Provided material Start Marker

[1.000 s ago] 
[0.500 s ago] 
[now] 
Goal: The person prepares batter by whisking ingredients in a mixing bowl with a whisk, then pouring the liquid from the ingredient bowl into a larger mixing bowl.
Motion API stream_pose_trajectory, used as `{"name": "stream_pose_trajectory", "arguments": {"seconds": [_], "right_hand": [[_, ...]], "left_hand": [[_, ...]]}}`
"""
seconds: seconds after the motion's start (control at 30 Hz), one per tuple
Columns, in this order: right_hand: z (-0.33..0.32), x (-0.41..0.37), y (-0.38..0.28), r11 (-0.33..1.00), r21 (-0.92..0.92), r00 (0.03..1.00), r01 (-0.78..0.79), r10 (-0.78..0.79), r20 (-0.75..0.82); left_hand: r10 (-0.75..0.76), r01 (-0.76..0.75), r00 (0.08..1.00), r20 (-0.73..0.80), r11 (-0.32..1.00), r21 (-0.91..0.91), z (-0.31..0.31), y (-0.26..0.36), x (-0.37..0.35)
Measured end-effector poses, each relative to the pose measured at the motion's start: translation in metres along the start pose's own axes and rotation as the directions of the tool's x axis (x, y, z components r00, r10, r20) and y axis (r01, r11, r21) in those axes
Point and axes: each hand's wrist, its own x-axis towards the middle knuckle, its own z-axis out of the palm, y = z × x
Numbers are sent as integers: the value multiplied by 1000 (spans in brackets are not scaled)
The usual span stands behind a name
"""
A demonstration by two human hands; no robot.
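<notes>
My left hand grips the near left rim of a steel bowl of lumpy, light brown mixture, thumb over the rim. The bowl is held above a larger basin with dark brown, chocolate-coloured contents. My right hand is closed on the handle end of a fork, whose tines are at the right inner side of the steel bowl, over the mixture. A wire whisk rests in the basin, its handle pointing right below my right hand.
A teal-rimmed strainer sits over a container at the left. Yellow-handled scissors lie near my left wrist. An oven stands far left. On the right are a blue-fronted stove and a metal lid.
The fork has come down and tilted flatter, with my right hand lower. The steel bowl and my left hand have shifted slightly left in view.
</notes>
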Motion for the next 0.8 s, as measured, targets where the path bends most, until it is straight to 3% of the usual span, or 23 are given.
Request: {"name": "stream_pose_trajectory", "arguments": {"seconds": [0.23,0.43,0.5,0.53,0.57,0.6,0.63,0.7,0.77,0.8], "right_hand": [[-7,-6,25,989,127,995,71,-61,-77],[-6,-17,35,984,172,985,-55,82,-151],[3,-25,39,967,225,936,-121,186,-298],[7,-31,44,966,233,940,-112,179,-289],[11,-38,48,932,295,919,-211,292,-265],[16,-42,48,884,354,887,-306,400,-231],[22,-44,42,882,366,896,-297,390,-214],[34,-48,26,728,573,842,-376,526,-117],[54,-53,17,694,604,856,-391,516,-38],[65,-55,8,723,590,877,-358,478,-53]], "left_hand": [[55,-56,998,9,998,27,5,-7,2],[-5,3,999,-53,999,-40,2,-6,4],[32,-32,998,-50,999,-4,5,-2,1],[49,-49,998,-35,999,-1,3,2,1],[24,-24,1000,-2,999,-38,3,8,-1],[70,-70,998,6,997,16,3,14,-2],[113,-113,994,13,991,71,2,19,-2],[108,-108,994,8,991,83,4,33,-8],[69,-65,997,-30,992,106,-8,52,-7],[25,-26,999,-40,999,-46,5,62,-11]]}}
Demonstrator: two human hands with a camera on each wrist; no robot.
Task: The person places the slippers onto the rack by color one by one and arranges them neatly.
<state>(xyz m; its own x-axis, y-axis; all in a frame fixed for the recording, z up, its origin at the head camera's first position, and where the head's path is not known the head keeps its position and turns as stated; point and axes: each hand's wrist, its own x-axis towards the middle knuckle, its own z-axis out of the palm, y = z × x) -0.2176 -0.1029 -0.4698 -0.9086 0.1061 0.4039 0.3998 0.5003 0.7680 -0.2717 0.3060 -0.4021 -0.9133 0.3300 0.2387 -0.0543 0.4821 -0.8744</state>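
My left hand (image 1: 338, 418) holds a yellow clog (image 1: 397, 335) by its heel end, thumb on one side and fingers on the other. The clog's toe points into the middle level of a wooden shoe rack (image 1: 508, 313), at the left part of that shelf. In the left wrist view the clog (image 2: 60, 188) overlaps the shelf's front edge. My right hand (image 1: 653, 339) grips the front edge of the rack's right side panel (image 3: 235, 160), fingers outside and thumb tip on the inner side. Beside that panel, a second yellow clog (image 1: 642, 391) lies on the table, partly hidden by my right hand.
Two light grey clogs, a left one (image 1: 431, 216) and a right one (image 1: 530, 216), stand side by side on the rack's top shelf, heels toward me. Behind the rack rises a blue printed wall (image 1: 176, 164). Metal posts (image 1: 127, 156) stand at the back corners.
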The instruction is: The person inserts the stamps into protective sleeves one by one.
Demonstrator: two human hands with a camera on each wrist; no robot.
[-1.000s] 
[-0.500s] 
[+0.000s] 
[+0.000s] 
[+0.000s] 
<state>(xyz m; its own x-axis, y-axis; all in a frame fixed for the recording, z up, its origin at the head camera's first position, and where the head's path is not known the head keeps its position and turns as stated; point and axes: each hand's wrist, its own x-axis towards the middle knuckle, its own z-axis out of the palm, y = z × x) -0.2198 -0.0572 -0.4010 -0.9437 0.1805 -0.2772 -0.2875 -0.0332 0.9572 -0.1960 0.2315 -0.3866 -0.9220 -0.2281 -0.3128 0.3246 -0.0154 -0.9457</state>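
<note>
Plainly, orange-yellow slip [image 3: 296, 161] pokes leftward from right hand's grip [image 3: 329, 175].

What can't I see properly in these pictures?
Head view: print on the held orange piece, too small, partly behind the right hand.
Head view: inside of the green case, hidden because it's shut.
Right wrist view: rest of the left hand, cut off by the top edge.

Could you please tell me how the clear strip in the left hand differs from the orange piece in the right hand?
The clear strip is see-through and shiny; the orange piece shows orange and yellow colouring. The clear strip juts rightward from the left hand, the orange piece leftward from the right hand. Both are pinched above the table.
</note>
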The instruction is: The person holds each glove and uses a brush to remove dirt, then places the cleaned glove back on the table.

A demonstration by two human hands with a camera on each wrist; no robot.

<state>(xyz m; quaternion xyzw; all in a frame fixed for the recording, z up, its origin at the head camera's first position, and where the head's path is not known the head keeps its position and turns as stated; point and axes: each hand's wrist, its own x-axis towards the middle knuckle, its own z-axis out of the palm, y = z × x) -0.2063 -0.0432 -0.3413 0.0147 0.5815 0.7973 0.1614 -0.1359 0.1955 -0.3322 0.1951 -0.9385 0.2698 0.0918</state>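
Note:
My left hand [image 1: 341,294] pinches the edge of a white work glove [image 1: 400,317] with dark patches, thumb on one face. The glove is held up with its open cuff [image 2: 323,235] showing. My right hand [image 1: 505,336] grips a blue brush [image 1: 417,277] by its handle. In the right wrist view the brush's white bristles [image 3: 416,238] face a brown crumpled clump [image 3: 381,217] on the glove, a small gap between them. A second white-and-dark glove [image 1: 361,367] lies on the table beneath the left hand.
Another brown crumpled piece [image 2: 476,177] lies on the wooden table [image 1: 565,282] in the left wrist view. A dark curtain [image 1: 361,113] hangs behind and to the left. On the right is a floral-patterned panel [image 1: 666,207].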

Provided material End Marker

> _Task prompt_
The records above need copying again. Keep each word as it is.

> _The completed task_
[1.000 s ago] 
[0.500 s ago] 
[now] 
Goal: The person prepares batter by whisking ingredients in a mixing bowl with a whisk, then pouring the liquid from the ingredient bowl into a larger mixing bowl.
Motion API stream_pose_trajectory, used as `{"name": "stream_pose_trajectory", "arguments": {"seconds": [_], "right_hand": [[_, ...]], "left_hand": [[_, ...]]}}`
"""
seconds: seconds after the motion's start (control at 30 Hz), one per tuple
Columns, in this order: right_hand: z (-0.33..0.32), x (-0.41..0.37), y (-0.38..0.28), r11 (-0.33..1.00), r21 (-0.92..0.92), r00 (0.03..1.00), r01 (-0.78..0.79), r10 (-0.78..0.79), r20 (-0.75..0.82); left_hand: r10 (-0.75..0.76), r01 (-0.76..0.75), r00 (0.08..1.00), r20 (-0.73..0.80), r11 (-0.32..1.00), r21 (-0.91..0.91), z (-0.31..0.31), y (-0.26..0.36), x (-0.37..0.35)
Measured end-effector poses, each relative to the pose measured at the motion's start: translation in metres along the start pose's own axes and rotation as the directions of the tool's x axis (x, y, z components r00, r10, r20) and y axis (r01, r11, r21) in those axes
Point and axes: each hand's wrist, its own x-axis towards the middle knuckle, its own z-axis out of the palm, y = z × x
Numbers are sent as integers: the value multiplied by 1000 (spans in brackets are not scaled)
The usual span stands behind a name
"""
A demonstration by two human hands; no robot.
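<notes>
My left hand grips the near left rim of a steel bowl of lumpy, light brown mixture, thumb over the rim. The bowl is held above a larger basin with dark brown, chocolate-coloured contents. My right hand is closed on the handle end of a fork, whose tines are at the right inner side of the steel bowl, over the mixture. A wire whisk rests in the basin, its handle pointing right below my right hand.
A teal-rimmed strainer sits over a container at the left. Yellow-handled scissors lie near my left wrist. An oven stands far left. On the right are a blue-fronted stove and a metal lid.
The fork has come down and tilted flatter, with my right hand lower. The steel bowl and my left hand have shifted slightly left in view.
</notes>
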Motion for the next 0.8 s, as measured, targets where the path bends most, until it is straight to 3% of the usual span, or 23 are given.
Request: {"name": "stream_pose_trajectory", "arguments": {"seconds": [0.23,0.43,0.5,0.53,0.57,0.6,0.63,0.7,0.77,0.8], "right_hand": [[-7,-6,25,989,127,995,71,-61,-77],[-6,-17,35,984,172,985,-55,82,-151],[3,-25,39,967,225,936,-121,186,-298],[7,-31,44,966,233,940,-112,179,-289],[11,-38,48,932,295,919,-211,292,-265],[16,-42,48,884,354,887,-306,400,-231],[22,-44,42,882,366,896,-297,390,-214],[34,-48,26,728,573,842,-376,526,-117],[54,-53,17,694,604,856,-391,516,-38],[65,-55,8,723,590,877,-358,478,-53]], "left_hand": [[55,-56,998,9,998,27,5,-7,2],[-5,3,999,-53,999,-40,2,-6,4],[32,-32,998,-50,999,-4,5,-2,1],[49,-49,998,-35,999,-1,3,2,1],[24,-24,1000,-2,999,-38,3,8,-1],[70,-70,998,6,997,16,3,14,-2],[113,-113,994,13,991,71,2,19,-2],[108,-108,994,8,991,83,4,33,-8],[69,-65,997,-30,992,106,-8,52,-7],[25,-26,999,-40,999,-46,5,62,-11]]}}
Demonstrator: two human hands with a camera on each wrist; no robot.
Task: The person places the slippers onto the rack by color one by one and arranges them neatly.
<state>(xyz m; its own x-axis, y-axis; all in a frame fixed for the recording, z up, its origin at the head camera's first position, and where the head's path is not known the head keeps its position and turns as stated; point and axes: each hand's wrist, its own x-axis towards the middle knuckle, its own z-axis out of the palm, y = z × x) -0.2176 -0.1029 -0.4698 -0.9086 0.1061 0.4039 0.3998 0.5003 0.7680 -0.2717 0.3060 -0.4021 -0.9133 0.3300 0.2387 -0.0543 0.4821 -0.8744</state>
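My left hand (image 1: 338, 418) holds a yellow clog (image 1: 397, 335) by its heel end, thumb on one side and fingers on the other. The clog's toe points into the middle level of a wooden shoe rack (image 1: 508, 313), at the left part of that shelf. In the left wrist view the clog (image 2: 60, 188) overlaps the shelf's front edge. My right hand (image 1: 653, 339) grips the front edge of the rack's right side panel (image 3: 235, 160), fingers outside and thumb tip on the inner side. Beside that panel, a second yellow clog (image 1: 642, 391) lies on the table, partly hidden by my right hand.
Two light grey clogs, a left one (image 1: 431, 216) and a right one (image 1: 530, 216), stand side by side on the rack's top shelf, heels toward me. Behind the rack rises a blue printed wall (image 1: 176, 164). Metal posts (image 1: 127, 156) stand at the back corners.
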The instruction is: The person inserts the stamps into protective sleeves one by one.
Demonstrator: two human hands with a camera on each wrist; no robot.
[-1.000s] 
[-0.500s] 
[+0.000s] 
[+0.000s] 
[+0.000s] 
<state>(xyz m; its own x-axis, y-axis; all in a frame fixed for the recording, z up, its origin at the head camera's first position, and where the head's path is not known the head keeps its position and turns as stated; point and axes: each hand's wrist, its own x-axis towards the middle knuckle, its own z-axis out of the palm, y = z × x) -0.2198 -0.0572 -0.4010 -0.9437 0.1805 -0.2772 -0.2875 -0.0332 0.9572 -0.1960 0.2315 -0.3866 -0.9220 -0.2281 -0.3128 0.3246 -0.0154 -0.9457</state>
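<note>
Plainly, orange-yellow slip [image 3: 296, 161] pokes leftward from right hand's grip [image 3: 329, 175].

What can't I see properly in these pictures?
Head view: print on the held orange piece, too small, partly behind the right hand.
Head view: inside of the green case, hidden because it's shut.
Right wrist view: rest of the left hand, cut off by the top edge.

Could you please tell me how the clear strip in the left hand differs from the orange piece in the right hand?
The clear strip is see-through and shiny; the orange piece shows orange and yellow colouring. The clear strip juts rightward from the left hand, the orange piece leftward from the right hand. Both are pinched above the table.
</note>
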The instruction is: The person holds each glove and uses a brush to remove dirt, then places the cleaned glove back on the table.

A demonstration by two human hands with a camera on each wrist; no robot.

<state>(xyz m; quaternion xyzw; all in a frame fixed for the recording, z up, its origin at the head camera's first position, and where the head's path is not known the head keeps its position and turns as stated; point and axes: each hand's wrist, its own x-axis towards the middle knuckle, its own z-axis out of the palm, y = z × x) -0.2063 -0.0432 -0.3413 0.0147 0.5815 0.7973 0.1614 -0.1359 0.1955 -0.3322 0.1951 -0.9385 0.2698 0.0918</state>
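Note:
My left hand [image 1: 341,294] pinches the edge of a white work glove [image 1: 400,317] with dark patches, thumb on one face. The glove is held up with its open cuff [image 2: 323,235] showing. My right hand [image 1: 505,336] grips a blue brush [image 1: 417,277] by its handle. In the right wrist view the brush's white bristles [image 3: 416,238] face a brown crumpled clump [image 3: 381,217] on the glove, a small gap between them. A second white-and-dark glove [image 1: 361,367] lies on the table beneath the left hand.
Another brown crumpled piece [image 2: 476,177] lies on the wooden table [image 1: 565,282] in the left wrist view. A dark curtain [image 1: 361,113] hangs behind and to the left. On the right is a floral-patterned panel [image 1: 666,207].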

This completes the exercise.